From the Guidelines
Management of a 9-year-old male with a tooth laceration through the lip requires prompt medical attention, with the initial approach including gentle cleaning of the wound and dental consultation to evaluate tooth damage and determine the need for extraction or repair. The laceration typically requires suturing with absorbable material like 5-0 or 6-0 Vicryl, particularly if it crosses the vermilion border, to ensure proper cosmetic alignment 1. Antibiotic prophylaxis with amoxicillin-clavulanate (45 mg/kg/day divided twice daily for 5-7 days) is recommended due to the high risk of infection from oral flora contamination. Pain management should include acetaminophen (15 mg/kg every 4-6 hours as needed) or ibuprofen (10 mg/kg every 6-8 hours as needed) 1. The child should maintain good oral hygiene with gentle brushing and antiseptic mouthwash like chlorhexidine 0.12% twice daily. A soft diet is advised for several days to minimize trauma during healing. Parents should monitor for signs of infection such as increasing pain, swelling, or purulent discharge.
Key considerations in the management of dental trauma include:
- Gentle repositioning of the tooth if displacement is minor, or acceptance of the position as spontaneous repositioning will take place 1
- Ensuring the tooth position does not interfere with the occlusion (bite) 1
- Immediate referral to a dentist for evaluation and treatment 1
- Advocating for dental injury–preventive measures, such as proper mouthguards during sports activities 1
It is essential to prioritize the child's comfort and prevent complications, while also supporting proper healing of both dental and soft tissue injuries. The American Academy of Pediatrics provides guidance on the management of dental trauma in children, emphasizing the importance of prompt and proper care to ensure the best possible outcome 1.
From the Research
Management of Dental Trauma with Laceration
- The primary goal is to achieve hemostasis and optimal cosmetic results without increasing the risk of infection 2.
- Gentle irrigation of the wound helps to remove microscopic infectious agents and larger debris 3.
- Consider the mechanism and severity of the injury, as well as the location and type of wound, to guide decisions about technique, anesthetic, suture material, and the interval period before nonabsorbable equipment can be removed 3, 2.
Assessment and Repair
- Clinical assessment of each wound is important to determine the best approach for repair 3.
- The use of nonsterile gloves during laceration repair does not increase the risk of wound infection compared with sterile gloves 2.
- Irrigation with potable tap water rather than sterile saline also does not increase the risk of wound infection 2.
- Tissue adhesives and wound adhesive strips can be used effectively in low-tension skin areas 2.
Prevention of Infection
- Prophylaxis against tetanus, rabies, and/or bacterial infection should be considered 3.
- Tetanus prophylaxis should be provided if indicated 2.

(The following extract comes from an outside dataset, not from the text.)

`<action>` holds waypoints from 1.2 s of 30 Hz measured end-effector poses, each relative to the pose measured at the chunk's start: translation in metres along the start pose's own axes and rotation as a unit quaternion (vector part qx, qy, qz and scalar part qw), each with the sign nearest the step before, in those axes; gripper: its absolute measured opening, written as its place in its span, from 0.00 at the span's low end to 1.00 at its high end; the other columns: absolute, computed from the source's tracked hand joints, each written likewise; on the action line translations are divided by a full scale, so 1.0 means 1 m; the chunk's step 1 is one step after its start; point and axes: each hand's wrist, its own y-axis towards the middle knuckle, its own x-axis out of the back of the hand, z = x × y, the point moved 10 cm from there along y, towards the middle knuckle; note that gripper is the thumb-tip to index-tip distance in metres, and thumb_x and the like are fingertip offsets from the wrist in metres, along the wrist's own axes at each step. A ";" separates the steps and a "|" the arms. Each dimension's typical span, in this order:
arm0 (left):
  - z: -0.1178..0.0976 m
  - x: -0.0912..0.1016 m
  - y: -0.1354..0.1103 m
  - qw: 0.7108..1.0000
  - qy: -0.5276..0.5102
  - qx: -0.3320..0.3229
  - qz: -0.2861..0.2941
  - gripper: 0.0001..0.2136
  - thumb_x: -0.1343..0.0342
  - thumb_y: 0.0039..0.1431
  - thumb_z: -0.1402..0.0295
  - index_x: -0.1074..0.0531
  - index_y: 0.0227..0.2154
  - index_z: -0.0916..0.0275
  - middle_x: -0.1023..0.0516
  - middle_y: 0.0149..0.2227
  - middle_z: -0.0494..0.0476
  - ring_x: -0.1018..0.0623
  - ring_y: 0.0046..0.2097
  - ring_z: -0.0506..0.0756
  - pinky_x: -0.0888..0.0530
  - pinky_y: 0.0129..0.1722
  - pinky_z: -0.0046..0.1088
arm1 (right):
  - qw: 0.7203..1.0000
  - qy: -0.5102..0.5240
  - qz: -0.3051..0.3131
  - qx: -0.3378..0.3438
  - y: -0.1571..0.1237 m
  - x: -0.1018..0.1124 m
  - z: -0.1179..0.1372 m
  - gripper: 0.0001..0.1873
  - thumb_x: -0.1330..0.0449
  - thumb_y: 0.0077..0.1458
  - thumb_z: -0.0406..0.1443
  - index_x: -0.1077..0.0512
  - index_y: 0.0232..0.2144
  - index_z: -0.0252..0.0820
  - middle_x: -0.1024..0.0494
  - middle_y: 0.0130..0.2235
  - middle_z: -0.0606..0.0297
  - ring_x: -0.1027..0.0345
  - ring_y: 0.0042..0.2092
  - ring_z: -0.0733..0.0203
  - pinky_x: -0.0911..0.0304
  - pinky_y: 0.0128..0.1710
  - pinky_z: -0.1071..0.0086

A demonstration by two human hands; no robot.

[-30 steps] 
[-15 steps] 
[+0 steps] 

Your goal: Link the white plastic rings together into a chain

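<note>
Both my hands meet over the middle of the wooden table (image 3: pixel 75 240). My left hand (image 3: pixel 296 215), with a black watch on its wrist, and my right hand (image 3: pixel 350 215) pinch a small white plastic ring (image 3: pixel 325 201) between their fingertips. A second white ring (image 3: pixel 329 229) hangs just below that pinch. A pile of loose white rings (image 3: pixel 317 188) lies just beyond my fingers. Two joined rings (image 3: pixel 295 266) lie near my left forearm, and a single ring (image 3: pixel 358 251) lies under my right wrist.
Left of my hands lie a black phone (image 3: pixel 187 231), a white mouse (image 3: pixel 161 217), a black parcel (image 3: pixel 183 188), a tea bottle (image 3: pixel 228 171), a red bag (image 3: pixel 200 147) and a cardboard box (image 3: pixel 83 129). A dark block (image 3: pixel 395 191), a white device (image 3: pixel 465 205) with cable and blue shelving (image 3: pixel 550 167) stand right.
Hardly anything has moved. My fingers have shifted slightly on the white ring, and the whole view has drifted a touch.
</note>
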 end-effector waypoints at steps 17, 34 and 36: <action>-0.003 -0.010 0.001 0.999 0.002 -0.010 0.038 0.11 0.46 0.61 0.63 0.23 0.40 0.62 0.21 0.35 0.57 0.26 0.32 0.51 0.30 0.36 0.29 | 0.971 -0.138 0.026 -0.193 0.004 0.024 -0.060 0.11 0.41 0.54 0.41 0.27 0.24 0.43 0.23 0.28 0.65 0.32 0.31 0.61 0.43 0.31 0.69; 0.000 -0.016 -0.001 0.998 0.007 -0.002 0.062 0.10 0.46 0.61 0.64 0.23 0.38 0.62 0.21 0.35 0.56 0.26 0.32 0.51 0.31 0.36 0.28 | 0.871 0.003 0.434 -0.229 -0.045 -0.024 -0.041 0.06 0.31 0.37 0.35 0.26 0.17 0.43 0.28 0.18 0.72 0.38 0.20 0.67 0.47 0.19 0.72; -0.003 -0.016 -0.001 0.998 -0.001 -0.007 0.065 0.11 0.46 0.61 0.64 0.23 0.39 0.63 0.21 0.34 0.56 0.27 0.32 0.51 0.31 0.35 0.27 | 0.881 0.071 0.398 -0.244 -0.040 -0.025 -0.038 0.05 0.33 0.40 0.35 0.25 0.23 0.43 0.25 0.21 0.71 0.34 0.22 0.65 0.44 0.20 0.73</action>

- The presence of a foreign body, laceration width, and patient characteristics such as age and history of diabetes mellitus can increase the likelihood of wound infection 4.
- Laceration location on the head/neck may be associated with a decreased risk of infection 4.
Follow-up Care
- The wound should be examined a couple of days after suture placement for signs of infection 5.
- Timing of suture removal depends on location and is based on expert opinion and experience 2.
- Wounds heal faster in a moist environment, and therefore occlusive and semiocclusive dressings should be considered when available 2.